If your concern is your ISP knowing that you go to pornhub, defensedistributed, etc. (any domain), then a VPN may be beneficial to you.
If your concern is your ISP seeing the files you torrent, then a VPN may be beneficial to you.
If your concern is websites knowing your rough location, then a VPN may be beneficial to you.
But the biggest thing people need to realize about using a VPN is that it does not completely hide you and what you're doing, it only shifts who has access to it. Anything that the ISP can see when your VPN is turned off, your VPN provider can see when your VPN is turned on. So if you have a reason to distrust your ISP and to trust whichever VPN provider you choose, then go for it, but remember that this information is still available somewhere, it's just a matter of where.
...
These two don't quite match because without a VPN your ISP can still see your URLs and that's enough to know what you you're looking at, even if they cant see the specific images you've accessed.
Read them carefully.
Without a VPN, your ISP can see the base level domain that you visit, but nothing further (assuming https is used).

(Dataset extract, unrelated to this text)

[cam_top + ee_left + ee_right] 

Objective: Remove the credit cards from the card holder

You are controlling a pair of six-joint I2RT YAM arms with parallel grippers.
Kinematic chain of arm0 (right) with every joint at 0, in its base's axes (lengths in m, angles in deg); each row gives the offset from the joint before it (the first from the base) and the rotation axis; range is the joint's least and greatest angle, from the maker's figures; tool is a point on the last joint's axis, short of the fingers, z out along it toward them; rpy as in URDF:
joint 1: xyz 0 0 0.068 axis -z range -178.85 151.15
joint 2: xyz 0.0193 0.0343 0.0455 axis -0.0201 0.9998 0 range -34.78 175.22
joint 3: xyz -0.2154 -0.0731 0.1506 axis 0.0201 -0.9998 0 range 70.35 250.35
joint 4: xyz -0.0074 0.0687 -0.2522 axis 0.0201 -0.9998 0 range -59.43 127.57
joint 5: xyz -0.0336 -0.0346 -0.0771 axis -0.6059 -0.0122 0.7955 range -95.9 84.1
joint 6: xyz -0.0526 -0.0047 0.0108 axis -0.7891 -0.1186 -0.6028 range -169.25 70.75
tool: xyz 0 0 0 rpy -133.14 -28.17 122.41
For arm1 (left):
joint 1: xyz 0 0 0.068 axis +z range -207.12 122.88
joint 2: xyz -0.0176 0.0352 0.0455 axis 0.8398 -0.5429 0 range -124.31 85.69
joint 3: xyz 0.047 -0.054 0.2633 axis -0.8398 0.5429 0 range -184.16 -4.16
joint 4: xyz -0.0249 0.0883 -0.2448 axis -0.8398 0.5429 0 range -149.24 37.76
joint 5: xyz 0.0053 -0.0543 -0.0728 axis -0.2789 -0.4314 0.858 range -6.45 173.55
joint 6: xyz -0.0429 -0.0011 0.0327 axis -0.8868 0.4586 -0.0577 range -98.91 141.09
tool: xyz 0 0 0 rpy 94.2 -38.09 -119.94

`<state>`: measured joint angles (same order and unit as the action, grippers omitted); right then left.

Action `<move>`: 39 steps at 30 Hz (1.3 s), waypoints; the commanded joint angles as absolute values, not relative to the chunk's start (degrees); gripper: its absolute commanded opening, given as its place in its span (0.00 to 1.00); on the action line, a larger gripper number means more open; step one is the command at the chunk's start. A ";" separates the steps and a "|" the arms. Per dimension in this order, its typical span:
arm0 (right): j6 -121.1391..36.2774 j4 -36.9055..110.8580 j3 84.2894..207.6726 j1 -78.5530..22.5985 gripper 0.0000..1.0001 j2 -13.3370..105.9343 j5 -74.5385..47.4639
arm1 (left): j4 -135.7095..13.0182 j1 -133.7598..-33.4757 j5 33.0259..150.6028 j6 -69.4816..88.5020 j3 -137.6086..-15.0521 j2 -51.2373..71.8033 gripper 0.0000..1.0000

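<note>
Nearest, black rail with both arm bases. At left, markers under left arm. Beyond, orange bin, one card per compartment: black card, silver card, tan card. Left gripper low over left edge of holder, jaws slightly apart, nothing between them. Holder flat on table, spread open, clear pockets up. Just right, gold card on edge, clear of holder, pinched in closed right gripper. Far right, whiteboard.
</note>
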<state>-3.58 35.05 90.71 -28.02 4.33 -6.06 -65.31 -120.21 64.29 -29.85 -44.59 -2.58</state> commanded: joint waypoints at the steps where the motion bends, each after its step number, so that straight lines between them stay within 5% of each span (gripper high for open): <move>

So it the latter example, if your concern is the ISP knowing that you view porn at all, then a VPN will be prevent your ISP from seeing that you went to "pornhub(dot)com"
But if you don't care that your ISP sees that you watch porn, but really don't want them to know that you watch interracial tranny porn, then you don't need a VPN, like the former example. Your ISP will see that you went to pornhub(dot)com, and they'll see how much data you streamed from there, but they wont' know what you streamed from there, or the exact URL to the videos you watched. This information is already encrypted as is (https).
But again, anything that the ISP sees can now be seen by the VPN provider when you use it. So if your concern is nobody being able to find out that you watch porn on pornhub(dot)com, a VPN won't do you any good.
EDIT: I reread your response and I think I see where you confusion is:
With https and no VPN, your ISP can see that you went to "https://www.youtube.com" but cannot see that you went specifically to "https://www.youtube.com/watch?v=GHoqIa1TJ9w" That part after the slash is not visible to your ISP as long as https is used. They can only see the base level domain.
and if the isp is selling to google... that can also be a concern for some people.
I mean, a lot of the claims from VPNs aren't any better.
What we need is far more options for high-speed internet, globally.
NYT ran a story encouraging people to give up their VPNs as well:
https://archive.fo/tooQH
The correct takeaway isn't that news media is stupid. It's that news media is evil. They don't get the story exactly backwards because they are confused. They inverted the story on purpose because they are satanists.